→ **YOUR INSTRUCTIONS**
The data below needs to be returned exactly, line for line.
======== GIVEN MATERIAL
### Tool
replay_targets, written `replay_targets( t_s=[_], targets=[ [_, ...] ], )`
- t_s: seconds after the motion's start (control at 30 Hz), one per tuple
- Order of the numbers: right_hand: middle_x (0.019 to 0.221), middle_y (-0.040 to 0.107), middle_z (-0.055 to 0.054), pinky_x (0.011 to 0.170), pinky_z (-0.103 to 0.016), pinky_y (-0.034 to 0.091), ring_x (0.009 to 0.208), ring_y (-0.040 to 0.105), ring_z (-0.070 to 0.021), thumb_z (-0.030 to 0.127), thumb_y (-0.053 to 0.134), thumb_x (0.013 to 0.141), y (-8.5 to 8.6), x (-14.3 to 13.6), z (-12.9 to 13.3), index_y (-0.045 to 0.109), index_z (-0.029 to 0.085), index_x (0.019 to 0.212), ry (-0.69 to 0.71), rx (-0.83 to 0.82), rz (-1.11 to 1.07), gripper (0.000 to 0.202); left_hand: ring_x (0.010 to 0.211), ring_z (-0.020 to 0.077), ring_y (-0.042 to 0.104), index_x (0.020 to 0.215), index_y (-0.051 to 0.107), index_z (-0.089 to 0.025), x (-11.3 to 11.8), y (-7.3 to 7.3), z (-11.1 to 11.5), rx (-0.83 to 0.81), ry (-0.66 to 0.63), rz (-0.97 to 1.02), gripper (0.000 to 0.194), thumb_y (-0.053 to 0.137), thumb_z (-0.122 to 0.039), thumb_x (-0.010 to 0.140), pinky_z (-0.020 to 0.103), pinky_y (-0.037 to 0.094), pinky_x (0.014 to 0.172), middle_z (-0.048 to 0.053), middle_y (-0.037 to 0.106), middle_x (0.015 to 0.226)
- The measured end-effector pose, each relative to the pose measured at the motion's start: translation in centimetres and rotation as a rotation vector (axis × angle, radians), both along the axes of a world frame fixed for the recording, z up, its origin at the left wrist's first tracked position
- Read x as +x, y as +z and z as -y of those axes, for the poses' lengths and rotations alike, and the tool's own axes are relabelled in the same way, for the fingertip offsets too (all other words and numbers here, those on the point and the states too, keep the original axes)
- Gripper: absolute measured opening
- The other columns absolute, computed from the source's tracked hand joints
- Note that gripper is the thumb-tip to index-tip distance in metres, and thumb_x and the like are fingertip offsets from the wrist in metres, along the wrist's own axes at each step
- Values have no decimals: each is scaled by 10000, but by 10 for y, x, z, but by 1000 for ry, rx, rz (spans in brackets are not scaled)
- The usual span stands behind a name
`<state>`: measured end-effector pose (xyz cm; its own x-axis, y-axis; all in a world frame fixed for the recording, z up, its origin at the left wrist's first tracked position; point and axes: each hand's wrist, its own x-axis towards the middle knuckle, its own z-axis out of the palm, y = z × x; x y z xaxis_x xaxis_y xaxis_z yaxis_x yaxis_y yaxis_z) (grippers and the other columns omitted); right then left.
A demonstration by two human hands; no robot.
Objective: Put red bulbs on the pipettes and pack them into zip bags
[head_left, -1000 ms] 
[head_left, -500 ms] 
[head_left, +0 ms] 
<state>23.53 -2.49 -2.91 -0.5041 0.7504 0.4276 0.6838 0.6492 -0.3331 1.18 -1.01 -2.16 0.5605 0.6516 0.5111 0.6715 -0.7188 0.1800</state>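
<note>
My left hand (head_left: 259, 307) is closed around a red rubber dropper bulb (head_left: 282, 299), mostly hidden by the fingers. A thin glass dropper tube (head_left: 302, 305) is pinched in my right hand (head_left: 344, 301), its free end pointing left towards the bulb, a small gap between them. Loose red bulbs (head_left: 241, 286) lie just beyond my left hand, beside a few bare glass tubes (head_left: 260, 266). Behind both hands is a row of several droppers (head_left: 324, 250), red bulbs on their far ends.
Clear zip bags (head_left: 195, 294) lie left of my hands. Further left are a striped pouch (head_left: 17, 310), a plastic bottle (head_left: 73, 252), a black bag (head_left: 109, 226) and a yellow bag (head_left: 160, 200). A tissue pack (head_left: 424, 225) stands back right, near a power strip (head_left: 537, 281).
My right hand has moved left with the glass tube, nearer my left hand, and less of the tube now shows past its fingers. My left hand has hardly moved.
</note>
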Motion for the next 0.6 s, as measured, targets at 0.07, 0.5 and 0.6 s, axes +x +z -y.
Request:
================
→ **RESULT OF THIS TASK**
### Tool
replay_targets, written `replay_targets( t_s=[_], targets=[ [_, ...] ], )`
- t_s: seconds after the motion's start (control at 30 Hz), one per tuple
- Order of the numbers: right_hand: middle_x (0.019 to 0.221), middle_y (-0.040 to 0.107), middle_z (-0.055 to 0.054), pinky_x (0.011 to 0.170), pinky_z (-0.103 to 0.016), pinky_y (-0.034 to 0.091), ring_x (0.009 to 0.208), ring_y (-0.040 to 0.105), ring_z (-0.070 to 0.021), thumb_z (-0.030 to 0.127), thumb_y (-0.053 to 0.134), thumb_x (0.013 to 0.141), y (-8.5 to 8.6), x (-14.3 to 13.6), z (-12.9 to 13.3), index_y (-0.045 to 0.109), index_z (-0.029 to 0.085), index_x (0.019 to 0.212), ry (-0.69 to 0.71), rx (-0.83 to 0.82), rz (-1.11 to 1.07), gripper (0.000 to 0.202); left_hand: ring_x (0.010 to 0.211), ring_z (-0.020 to 0.077), ring_y (-0.042 to 0.104), index_x (0.020 to 0.215), index_y (-0.051 to 0.107), index_z (-0.089 to 0.025), x (-11.3 to 11.8), y (-7.3 to 7.3), z (-11.1 to 11.5), rx (-0.83 to 0.81), ry (-0.66 to 0.63), rz (-0.97 to 1.02), gripper (0.000 to 0.194), thumb_y (-0.053 to 0.137), thumb_z (-0.122 to 0.039), thumb_x (-0.010 to 0.140), pinky_z (-0.020 to 0.103), pinky_y (-0.037 to 0.094), pinky_x (0.014 to 0.172), middle_z (-0.048 to 0.053), middle_y (-0.037 to 0.106), middle_x (0.015 to 0.226)
- The measured end-effector pose, each relative to the pose measured at the motion's start: translation in centimetres and rotation as a rotation vector (axis × angle, radians), both along the axes of a world frame fixed for the recording, z up, its origin at the left wrist's first tracked position
- Read x as +x, y as +z and z as -y of those axes, for the poses' lengths and rotations alike, and the tool's own axes are relabelled in the same way, for the fingertip offsets too (all other words and numbers here, those on the point and the states too, keep the original axes)
- Gripper: absolute measured opening
- The other columns absolute, computed from the source's tracked hand joints
- Note that gripper is the thumb-tip to index-tip distance in metres, and thumb_x and the like are fingertip offsets from the wrist in metres, along the wrist's own axes at each step
- Values have no decimals: each is scaled by 10000, but by 10 for y, x, z, but by 1000 for ry, rx, rz (spans in brackets are not scaled)
- The usual span stands behind a name
`<state>`: measured end-effector pose (xyz cm; its own x-axis, y-axis; all in a world frame fixed for the recording, z up, its origin at the left wrist's first tracked position; point and axes: each hand's wrist, its own x-axis towards the middle knuckle, its own z-axis out of the palm, y = z × x; x y z xaxis_x xaxis_y xaxis_z yaxis_x yaxis_y yaxis_z) (grippers and the other columns omitted); right then left.
A demonstration by two human hands; no robot.
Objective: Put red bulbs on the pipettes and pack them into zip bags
[head_left, -1000 ms] 
[head_left, -500 ms] 
[head_left, +0 ms] 
<state>23.53 -2.49 -2.91 -0.5041 0.7504 0.4276 0.6838 0.6492 -0.3331 1.18 -1.01 -2.16 0.5605 0.6516 0.5111 0.6715 -0.7188 0.1800</state>
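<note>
My left hand (head_left: 259, 307) is closed around a red rubber dropper bulb (head_left: 282, 299), mostly hidden by the fingers. A thin glass dropper tube (head_left: 302, 305) is pinched in my right hand (head_left: 344, 301), its free end pointing left towards the bulb, a small gap between them. Loose red bulbs (head_left: 241, 286) lie just beyond my left hand, beside a few bare glass tubes (head_left: 260, 266). Behind both hands is a row of several droppers (head_left: 324, 250), red bulbs on their far ends.
Clear zip bags (head_left: 195, 294) lie left of my hands. Further left are a striped pouch (head_left: 17, 310), a plastic bottle (head_left: 73, 252), a black bag (head_left: 109, 226) and a yellow bag (head_left: 160, 200). A tissue pack (head_left: 424, 225) stands back right, near a power strip (head_left: 537, 281).
My right hand has moved left with the glass tube, nearer my left hand, and less of the tube now shows past its fingers. My left hand has hardly moved.
</note>
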Motion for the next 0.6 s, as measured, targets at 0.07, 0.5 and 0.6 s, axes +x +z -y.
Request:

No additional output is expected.